Second, my dad is super-accurate and a complete perfectionist. ‘That’s close enough’ is not in his vocabulary (before retiring, Dad was in earthmoving; he did jobs such as the Eastern Creek raceway and Sydney Airport’s third runway, where levels had to be millimetre precise). So even though these are ‘just’ vegie garden beds, Dad was uber-obsessed with getting everything perfectly flush and properly aligned. The fact that none of my perimeter fences or existing, inherited paths and borders are square presented frustrations and logistics to be overcome. But he’s getting there.
I am immensely grateful for the hard physical (and emotional!) work Dad has done for me. Because it’s allowed me to dream of crops and produce never before possible.

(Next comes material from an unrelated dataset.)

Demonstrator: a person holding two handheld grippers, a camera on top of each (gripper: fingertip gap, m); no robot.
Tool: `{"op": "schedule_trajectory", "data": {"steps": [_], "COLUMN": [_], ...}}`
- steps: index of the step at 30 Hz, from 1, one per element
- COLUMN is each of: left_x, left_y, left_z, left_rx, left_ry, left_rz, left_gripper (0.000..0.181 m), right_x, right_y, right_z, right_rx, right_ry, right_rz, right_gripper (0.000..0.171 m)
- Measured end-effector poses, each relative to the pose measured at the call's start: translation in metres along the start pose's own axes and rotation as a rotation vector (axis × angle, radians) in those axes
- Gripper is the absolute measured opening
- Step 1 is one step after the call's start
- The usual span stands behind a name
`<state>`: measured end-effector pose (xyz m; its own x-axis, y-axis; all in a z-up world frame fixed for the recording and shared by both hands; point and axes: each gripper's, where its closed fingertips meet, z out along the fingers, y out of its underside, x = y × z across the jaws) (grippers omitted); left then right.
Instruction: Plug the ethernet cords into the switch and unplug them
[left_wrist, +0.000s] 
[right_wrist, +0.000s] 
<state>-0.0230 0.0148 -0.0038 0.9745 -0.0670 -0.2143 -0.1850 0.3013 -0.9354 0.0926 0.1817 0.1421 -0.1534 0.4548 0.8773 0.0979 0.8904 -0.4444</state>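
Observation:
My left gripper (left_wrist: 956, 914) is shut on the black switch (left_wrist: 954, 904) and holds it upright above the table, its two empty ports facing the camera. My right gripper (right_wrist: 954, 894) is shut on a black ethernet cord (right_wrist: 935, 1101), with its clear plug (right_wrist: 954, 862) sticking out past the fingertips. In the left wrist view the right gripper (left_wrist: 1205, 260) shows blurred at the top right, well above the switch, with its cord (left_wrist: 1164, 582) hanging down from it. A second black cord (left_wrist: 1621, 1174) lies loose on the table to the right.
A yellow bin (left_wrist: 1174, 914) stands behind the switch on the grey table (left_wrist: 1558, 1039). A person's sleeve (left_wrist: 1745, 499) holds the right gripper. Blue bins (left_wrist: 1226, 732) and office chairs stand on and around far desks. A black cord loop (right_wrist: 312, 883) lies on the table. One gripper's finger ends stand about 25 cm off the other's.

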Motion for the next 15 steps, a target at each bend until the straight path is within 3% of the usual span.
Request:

In fact, I really have to improve my gardening game now to live up to the brilliant standard of these structures.
The new bed (dug by my friend J; on the left in the pic below) is already destined for ten tomato plants. Corn is another crop that will now be possible because of the extra space.
All of the beds, once they are topped up with some extra ‘vegie mix’ soil, will be considerably deeper than they were (the framing is 30cm deep). So I’m now planning borders of root vegies — beetroot! carrots! parsnip! — that couldn’t be grown before because the beds were shallow or full of the pebbly fill that we found beneath the lawn. I am imagining leafy borders of these root veg plus some low-level companion plants such as marigolds and poached egg plants.
After reading Garden Deli’s glorious English summer ode to sunflowers, I’ve decided to try some in my revamped space, both for their happiness and their bee-attracting qualities. And in the plot where the bay tree was (at the end of the path in that pic above), not a new lemon as previously pondered, but a patch of annual companion plants that hopefully won’t be too bothered by the mucky bay roots I haven’t been able to completely remove. Pretty for bees and for me.
The weather in Hobart has been unseasonably warm of late, and spring bulbs and blossoms and other beauties are lifting our spirits after a gloomy winter. One of my favourites is pussy willow. These branches were a gift from mum; we both love the metamorphosis from soft grey kittens to the explosion of yellowy fireworks (see another pic here).
It’s a beautiful time to be outside right now, though many of us are being realistic — September and October can be colder, frostier and snowier than winter proper. But right now we are enjoying these glorious days. I hope you are too.